» **About this exercise**
Your answer should be the exact lines of the data below from the one containing "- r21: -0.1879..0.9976" through the one containing "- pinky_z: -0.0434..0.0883"; please include nothing else.

» **Saved entries**
++++++++++

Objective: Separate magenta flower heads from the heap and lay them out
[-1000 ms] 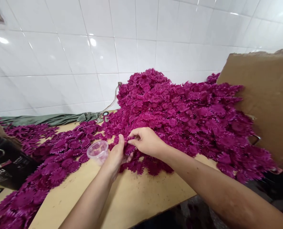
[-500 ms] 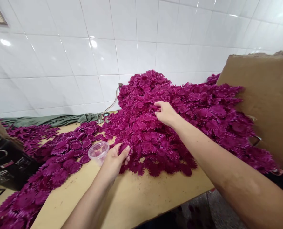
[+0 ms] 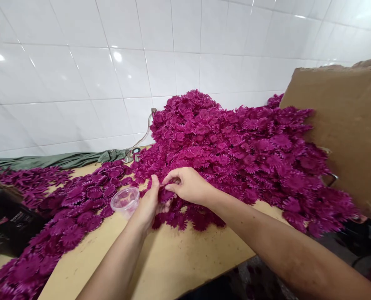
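Magenta fabric flower pieces with fringed petals form a large pile [image 3: 222, 141] in front of both hands. My left hand [image 3: 148, 208] is closed around a flower piece [image 3: 164, 195], partly hidden by its fingers. The fingertips of my right hand [image 3: 190, 185] pinch at that same piece, so the two hands meet at the near edge of the pile. Whether the right fingers hold a second piece is too small to make out. Just left of my left hand stands a clear plastic cup [image 3: 124, 201].
A band of flat flower pieces [image 3: 68, 229] runs along the left of the tan table [image 3: 185, 258]. At far left is a black box [image 3: 10, 227]; a cardboard panel [image 3: 344, 129] stands at right. Green cloth [image 3: 57, 159] lies along the tiled wall [image 3: 119, 75].
My right hand has come from the middle of the pile down and left to my left hand. The left hand stays near the cup, its thumb now raised. The view has shifted slightly.
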`<action>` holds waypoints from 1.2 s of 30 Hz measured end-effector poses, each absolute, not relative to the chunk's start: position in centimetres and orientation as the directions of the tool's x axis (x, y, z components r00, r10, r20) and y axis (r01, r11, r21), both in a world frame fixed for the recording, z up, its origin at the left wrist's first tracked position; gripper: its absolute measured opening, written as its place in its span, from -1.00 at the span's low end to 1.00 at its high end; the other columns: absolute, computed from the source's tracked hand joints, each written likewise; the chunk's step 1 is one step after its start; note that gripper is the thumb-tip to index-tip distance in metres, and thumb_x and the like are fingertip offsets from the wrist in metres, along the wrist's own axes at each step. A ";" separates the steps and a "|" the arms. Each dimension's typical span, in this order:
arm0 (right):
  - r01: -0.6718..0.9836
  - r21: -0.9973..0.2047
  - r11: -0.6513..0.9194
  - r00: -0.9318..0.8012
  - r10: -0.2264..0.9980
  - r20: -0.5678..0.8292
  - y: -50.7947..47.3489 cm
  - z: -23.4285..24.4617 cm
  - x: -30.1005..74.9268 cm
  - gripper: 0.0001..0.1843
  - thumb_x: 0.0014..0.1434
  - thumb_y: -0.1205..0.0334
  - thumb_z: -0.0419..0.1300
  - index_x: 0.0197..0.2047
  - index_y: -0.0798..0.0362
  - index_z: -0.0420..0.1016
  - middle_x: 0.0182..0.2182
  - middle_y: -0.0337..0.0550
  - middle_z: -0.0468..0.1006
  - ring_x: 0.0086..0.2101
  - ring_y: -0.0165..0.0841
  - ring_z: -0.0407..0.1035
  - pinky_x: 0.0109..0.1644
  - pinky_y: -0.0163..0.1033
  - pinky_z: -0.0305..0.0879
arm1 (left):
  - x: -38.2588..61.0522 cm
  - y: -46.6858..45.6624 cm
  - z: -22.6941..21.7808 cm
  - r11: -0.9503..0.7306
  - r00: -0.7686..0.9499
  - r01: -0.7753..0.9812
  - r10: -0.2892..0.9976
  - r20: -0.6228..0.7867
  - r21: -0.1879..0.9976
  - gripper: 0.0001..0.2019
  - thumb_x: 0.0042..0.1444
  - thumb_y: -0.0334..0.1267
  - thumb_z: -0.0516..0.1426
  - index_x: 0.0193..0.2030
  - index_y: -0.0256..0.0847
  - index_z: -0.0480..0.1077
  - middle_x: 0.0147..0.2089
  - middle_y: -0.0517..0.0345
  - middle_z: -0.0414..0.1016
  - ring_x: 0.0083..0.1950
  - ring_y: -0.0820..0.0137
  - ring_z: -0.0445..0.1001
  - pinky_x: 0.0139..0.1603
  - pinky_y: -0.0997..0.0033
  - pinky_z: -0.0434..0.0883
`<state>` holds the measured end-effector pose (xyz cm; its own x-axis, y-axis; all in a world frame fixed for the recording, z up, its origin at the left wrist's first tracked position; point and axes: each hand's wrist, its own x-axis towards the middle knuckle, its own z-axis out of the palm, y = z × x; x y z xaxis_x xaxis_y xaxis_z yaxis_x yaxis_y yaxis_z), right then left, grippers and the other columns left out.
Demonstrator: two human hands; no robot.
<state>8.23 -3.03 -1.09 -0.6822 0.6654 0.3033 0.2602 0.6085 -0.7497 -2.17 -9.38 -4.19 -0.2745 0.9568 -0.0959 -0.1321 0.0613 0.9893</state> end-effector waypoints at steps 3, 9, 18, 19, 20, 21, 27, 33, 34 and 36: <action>0.365 -0.723 0.587 -0.583 0.749 0.314 -3.4 -0.9 8.1 -0.87 0.00 0.40 0.13 -0.45 0.09 0.50 -0.50 -0.21 0.53 -0.47 -0.45 0.36 -0.32 -0.34 0.25 | -2.1 -9.7 -4.1 -0.002 -0.222 -0.030 0.975 -0.005 1.000 -0.50 -0.23 0.24 0.13 -0.58 -0.23 0.21 -0.65 0.27 0.25 -0.61 0.55 0.18 -0.58 0.55 0.13; 0.427 -0.673 0.604 -0.276 0.796 0.539 0.1 1.2 9.0 -0.83 0.01 0.46 0.05 -0.44 0.10 0.45 -0.45 -0.19 0.50 -0.39 -0.41 0.38 -0.22 -0.29 0.28 | -1.8 -11.5 -3.3 -0.110 -0.201 0.086 0.972 0.125 0.990 -0.69 -0.21 0.00 0.21 -0.58 -0.22 0.30 -0.62 0.25 0.32 -0.55 0.49 0.25 -0.47 0.51 0.23; 0.586 -0.556 0.589 -0.294 0.795 0.531 0.9 2.8 11.3 -0.59 -0.01 0.45 0.15 -0.03 0.13 0.42 0.02 0.05 0.35 0.05 -0.20 0.23 0.15 -0.07 0.10 | -2.8 -11.5 -3.1 -0.057 -0.347 -0.048 0.937 0.037 0.997 -0.67 -0.35 -0.09 0.28 -0.44 -0.24 0.41 -0.54 0.25 0.39 -0.52 0.51 0.31 -0.49 0.56 0.22; 0.549 -0.563 0.618 -0.348 0.781 0.518 -0.2 2.5 11.1 -0.66 0.03 0.39 0.13 -0.07 0.12 0.45 -0.04 0.03 0.41 0.00 -0.22 0.28 0.12 -0.08 0.14 | -2.7 -11.2 -3.3 -0.057 -0.351 -0.072 0.936 0.028 0.996 -0.65 -0.36 -0.07 0.29 -0.45 -0.25 0.39 -0.58 0.28 0.36 -0.57 0.54 0.27 -0.53 0.57 0.19; 0.499 -0.580 0.644 -0.408 0.765 0.498 -1.4 2.2 10.8 -0.72 0.06 0.34 0.12 -0.12 0.12 0.47 -0.11 0.00 0.47 -0.06 -0.25 0.33 0.07 -0.10 0.20 | -2.6 -10.9 -3.5 -0.054 -0.345 -0.077 0.938 0.024 0.996 -0.65 -0.37 -0.05 0.29 -0.49 -0.25 0.36 -0.63 0.31 0.32 -0.62 0.57 0.23 -0.57 0.58 0.15; 0.445 -0.605 0.660 -0.469 0.748 0.470 -2.5 1.8 10.4 -0.75 0.08 0.29 0.12 -0.16 0.12 0.48 -0.18 -0.02 0.50 -0.13 -0.28 0.37 0.01 -0.12 0.25 | -2.6 -10.6 -3.7 -0.051 -0.339 -0.070 0.940 0.024 0.996 -0.64 -0.38 -0.03 0.28 -0.54 -0.25 0.32 -0.68 0.34 0.26 -0.66 0.59 0.17 -0.61 0.59 0.09; 0.206 -0.833 0.514 -0.676 0.690 0.259 -5.3 -0.6 8.7 -0.75 -0.04 0.36 0.20 -0.22 0.11 0.41 -0.44 -0.21 0.50 -0.43 -0.44 0.39 -0.32 -0.33 0.32 | -2.4 -9.4 -4.4 -0.044 -0.432 -0.062 0.902 0.013 0.997 -0.51 -0.38 0.18 0.21 -0.67 -0.22 0.16 -0.77 0.37 0.14 -0.71 0.63 -0.01 -0.67 0.58 -0.07; 0.300 -0.805 0.512 -0.594 0.760 0.263 -4.6 -1.7 8.5 -0.97 -0.05 0.39 0.17 -0.46 0.10 0.41 -0.58 -0.28 0.43 -0.54 -0.48 0.30 -0.43 -0.37 0.20 | -2.4 -10.4 -4.3 0.017 -0.299 -0.012 0.954 -0.020 1.000 -0.46 -0.23 0.30 0.06 -0.60 -0.24 0.25 -0.69 0.26 0.27 -0.62 0.51 0.20 -0.56 0.50 0.16; 0.321 -0.782 0.534 -0.565 0.771 0.294 -4.6 -1.7 8.6 -0.95 -0.03 0.37 0.15 -0.50 0.10 0.39 -0.59 -0.28 0.42 -0.55 -0.48 0.27 -0.43 -0.36 0.18 | -2.3 -10.6 -4.2 0.004 -0.263 0.003 0.965 -0.003 1.000 -0.50 -0.23 0.26 0.10 -0.58 -0.24 0.26 -0.67 0.27 0.28 -0.60 0.51 0.20 -0.55 0.50 0.17; 0.351 -0.749 0.562 -0.503 0.788 0.355 -4.6 -1.4 8.6 -0.91 -0.01 0.34 0.14 -0.53 0.09 0.37 -0.61 -0.31 0.39 -0.56 -0.49 0.23 -0.44 -0.36 0.14 | -2.0 -10.8 -4.0 -0.060 -0.222 0.038 0.973 0.067 0.997 -0.58 -0.25 0.13 0.20 -0.55 -0.23 0.27 -0.65 0.32 0.26 -0.58 0.53 0.18 -0.53 0.52 0.15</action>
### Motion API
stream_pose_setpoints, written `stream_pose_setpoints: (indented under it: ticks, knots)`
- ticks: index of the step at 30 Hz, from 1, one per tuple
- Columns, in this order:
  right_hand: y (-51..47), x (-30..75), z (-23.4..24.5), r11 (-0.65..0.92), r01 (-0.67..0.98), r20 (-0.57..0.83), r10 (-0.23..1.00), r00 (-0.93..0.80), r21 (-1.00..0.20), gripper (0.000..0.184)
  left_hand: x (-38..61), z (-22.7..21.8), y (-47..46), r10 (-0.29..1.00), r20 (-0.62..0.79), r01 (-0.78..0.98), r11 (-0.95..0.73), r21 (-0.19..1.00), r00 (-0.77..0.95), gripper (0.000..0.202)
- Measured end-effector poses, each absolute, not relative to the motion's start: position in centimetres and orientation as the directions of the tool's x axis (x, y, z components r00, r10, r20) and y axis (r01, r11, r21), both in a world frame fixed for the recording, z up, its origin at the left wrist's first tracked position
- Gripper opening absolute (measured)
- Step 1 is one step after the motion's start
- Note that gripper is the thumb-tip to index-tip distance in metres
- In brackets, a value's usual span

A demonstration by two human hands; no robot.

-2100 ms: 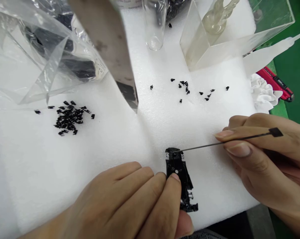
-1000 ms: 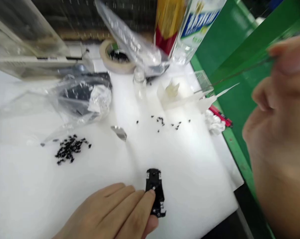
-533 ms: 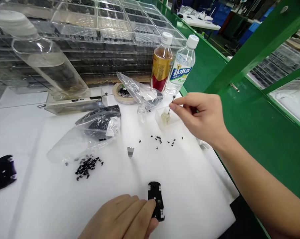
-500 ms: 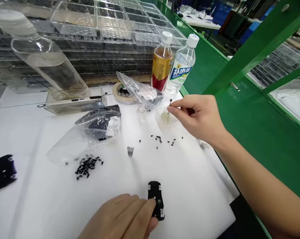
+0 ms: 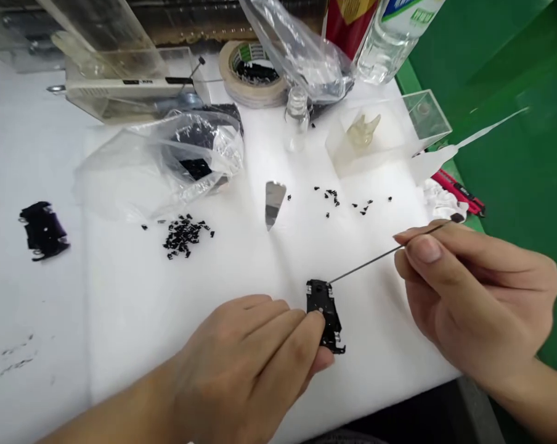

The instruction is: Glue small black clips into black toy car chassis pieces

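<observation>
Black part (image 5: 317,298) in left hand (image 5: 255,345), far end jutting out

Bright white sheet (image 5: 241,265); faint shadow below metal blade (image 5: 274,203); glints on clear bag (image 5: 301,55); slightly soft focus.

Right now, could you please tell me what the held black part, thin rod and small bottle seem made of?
The black part: probably moulded plastic, faintly glossy black with a notched outline. The thin rod: likely metal, slim, straight and dull grey. The small bottle: glass or clear plastic; it is see-through with highlights, which leaves it open.
</observation>
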State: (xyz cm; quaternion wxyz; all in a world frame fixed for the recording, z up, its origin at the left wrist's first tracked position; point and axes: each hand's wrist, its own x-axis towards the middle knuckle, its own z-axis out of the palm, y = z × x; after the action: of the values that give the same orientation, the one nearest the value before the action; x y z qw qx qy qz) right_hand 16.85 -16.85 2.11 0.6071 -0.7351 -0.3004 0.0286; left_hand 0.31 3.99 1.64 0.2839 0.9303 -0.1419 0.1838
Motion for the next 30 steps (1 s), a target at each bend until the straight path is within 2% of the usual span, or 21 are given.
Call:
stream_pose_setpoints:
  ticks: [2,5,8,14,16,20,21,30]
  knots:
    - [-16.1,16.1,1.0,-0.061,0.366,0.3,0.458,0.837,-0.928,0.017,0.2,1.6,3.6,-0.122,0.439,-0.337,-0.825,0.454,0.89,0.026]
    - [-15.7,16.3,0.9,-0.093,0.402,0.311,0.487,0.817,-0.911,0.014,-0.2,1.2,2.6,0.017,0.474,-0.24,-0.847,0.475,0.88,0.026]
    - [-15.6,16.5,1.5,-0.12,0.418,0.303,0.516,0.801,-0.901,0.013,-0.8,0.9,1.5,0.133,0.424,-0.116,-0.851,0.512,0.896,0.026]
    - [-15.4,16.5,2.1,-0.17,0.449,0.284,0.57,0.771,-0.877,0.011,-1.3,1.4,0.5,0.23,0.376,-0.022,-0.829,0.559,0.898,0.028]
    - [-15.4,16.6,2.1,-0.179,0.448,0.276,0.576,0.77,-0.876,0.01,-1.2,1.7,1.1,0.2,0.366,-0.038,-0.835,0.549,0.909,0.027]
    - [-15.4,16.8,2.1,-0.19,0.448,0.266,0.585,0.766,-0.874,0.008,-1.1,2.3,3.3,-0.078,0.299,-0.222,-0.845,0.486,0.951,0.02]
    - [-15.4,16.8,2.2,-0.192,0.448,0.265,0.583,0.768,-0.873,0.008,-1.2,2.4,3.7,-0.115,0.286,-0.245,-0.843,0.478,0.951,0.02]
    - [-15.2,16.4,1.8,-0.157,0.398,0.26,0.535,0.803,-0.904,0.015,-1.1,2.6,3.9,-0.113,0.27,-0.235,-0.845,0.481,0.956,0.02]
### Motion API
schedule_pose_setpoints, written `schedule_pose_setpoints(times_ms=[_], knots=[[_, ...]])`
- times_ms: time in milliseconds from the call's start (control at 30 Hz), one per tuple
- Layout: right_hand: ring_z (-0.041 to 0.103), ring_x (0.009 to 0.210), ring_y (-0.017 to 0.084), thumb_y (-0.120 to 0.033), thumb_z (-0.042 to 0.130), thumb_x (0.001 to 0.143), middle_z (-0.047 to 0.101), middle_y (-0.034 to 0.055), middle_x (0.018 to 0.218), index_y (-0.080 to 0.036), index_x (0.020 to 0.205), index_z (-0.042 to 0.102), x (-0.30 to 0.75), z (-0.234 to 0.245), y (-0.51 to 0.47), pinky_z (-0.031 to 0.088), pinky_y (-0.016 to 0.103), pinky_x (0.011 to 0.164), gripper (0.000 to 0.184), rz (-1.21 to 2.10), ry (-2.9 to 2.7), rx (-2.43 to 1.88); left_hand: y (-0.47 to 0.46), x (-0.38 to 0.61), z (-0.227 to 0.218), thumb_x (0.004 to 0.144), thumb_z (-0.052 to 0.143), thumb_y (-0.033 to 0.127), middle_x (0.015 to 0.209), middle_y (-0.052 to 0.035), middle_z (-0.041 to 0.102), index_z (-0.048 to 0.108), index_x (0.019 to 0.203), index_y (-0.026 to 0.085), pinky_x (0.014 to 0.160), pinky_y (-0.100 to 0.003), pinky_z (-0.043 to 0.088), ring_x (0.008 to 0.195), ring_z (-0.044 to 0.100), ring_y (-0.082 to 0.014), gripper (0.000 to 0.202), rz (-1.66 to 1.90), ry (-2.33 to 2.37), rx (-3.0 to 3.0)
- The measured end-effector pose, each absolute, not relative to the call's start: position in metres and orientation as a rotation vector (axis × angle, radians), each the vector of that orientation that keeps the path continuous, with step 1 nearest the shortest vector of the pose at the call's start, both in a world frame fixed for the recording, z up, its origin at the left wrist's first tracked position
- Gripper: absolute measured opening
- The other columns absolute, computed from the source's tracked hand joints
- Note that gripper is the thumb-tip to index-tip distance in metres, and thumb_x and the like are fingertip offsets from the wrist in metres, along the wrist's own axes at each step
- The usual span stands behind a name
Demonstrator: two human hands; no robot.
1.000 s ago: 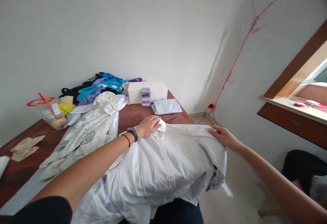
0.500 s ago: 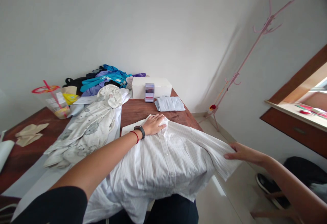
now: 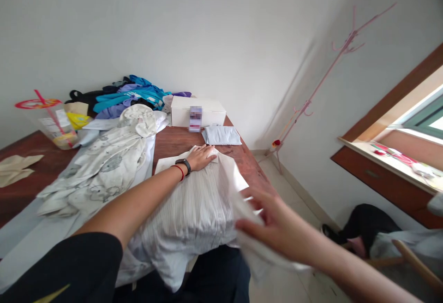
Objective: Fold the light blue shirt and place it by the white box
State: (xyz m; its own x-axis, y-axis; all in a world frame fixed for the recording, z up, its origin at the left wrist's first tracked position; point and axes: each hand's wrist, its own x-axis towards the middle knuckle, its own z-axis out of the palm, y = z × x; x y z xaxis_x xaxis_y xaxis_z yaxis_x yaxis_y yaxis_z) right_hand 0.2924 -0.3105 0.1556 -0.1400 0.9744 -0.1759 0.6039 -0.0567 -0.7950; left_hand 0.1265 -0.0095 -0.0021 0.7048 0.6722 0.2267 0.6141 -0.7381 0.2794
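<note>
A white pin-striped shirt [image 3: 194,206] lies on the near edge of the brown table [image 3: 176,144], hanging over towards me. My left hand [image 3: 200,157] lies flat on the shirt's collar, fingers stretched out, a black band and a red cord on the wrist. My right hand [image 3: 268,220] is blurred by motion in front of the shirt's right side, with the shirt's right sleeve [image 3: 247,236] under it and folded across towards the middle. Whether its fingers grip the cloth I cannot make out.
A pale patterned garment [image 3: 100,164] lies to the left, a heap of blue and purple clothes [image 3: 128,98] behind it. A white box [image 3: 197,110], a folded light blue cloth [image 3: 221,135] and a plastic cup [image 3: 51,123] stand at the back. A pink coat stand [image 3: 311,95] is in the corner.
My right hand has swung left and nearer, carrying the shirt's right sleeve in over the body. The left hand has stayed on the collar. The view has shifted right.
</note>
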Motion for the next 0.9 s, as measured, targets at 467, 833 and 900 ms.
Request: schedule_pose_setpoints(times_ms=[467,833,900], knots=[[0.069,0.089,0.018,-0.022,0.061,0.093,0.073,0.0071,0.105,-0.02,0.109,0.073,0.309,0.064,-0.219,0.055,0.029,0.076,0.02,0.631,-2.012,-1.471,-0.011,0.125,-0.004,0.108,0.037,0.038,0.141,-0.0124,0.061,0.055,0.138,0.018,0.113,-0.043,0.037,0.133,0.053,-0.0263,0.041,0.828,0.972,2.647],[0.065,0.094,0.02,-0.013,0.069,0.084,0.058,0.014,0.129,-0.02,0.13,0.065,0.335,0.036,-0.119,0.053,0.039,0.091,0.046,0.462,-2.156,-1.518,-0.086,0.139,0.042,0.083,0.067,0.062,0.104,-0.0141,0.072,0.064,0.113,0.017,0.082,-0.041,0.052,0.096,0.069,-0.0332,0.054,0.561,1.199,2.37],[0.065,0.092,0.02,-0.013,0.068,0.085,0.06,0.0141,0.125,-0.018,0.126,0.066,0.331,0.037,-0.121,0.052,0.039,0.092,0.041,0.408,-2.092,-1.598,-0.092,0.147,0.042,0.072,0.078,0.055,0.103,-0.0167,0.072,0.063,0.114,0.016,0.077,-0.041,0.052,0.095,0.069,-0.037,0.06,0.451,1.253,2.261]])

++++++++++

» **Response**
  - r21: -0.1879..0.9976
  - gripper: 0.0001..0.2019
  - thumb_x: 0.0042..0.1444
  - thumb_y: -0.0334..0.1267
  - thumb_z: -0.0516..0.1426
  - index_x: 0.0193..0.2030
  - index_y: -0.0256..0.0847
  - index_z: -0.0480..0.1077
  - middle_x: 0.0147..0.2089
  - middle_y: -0.0517..0.0345
  - middle_z: -0.0414..0.1016
  - ring_x: 0.0083..0.1950
  - ring_y: -0.0820..0.0137
  - ring_z: -0.0445..0.1001
  - pinky_x: 0.0139..0.1603
  - pinky_y: -0.0997..0.0033
  - pinky_z: -0.0434..0.0883

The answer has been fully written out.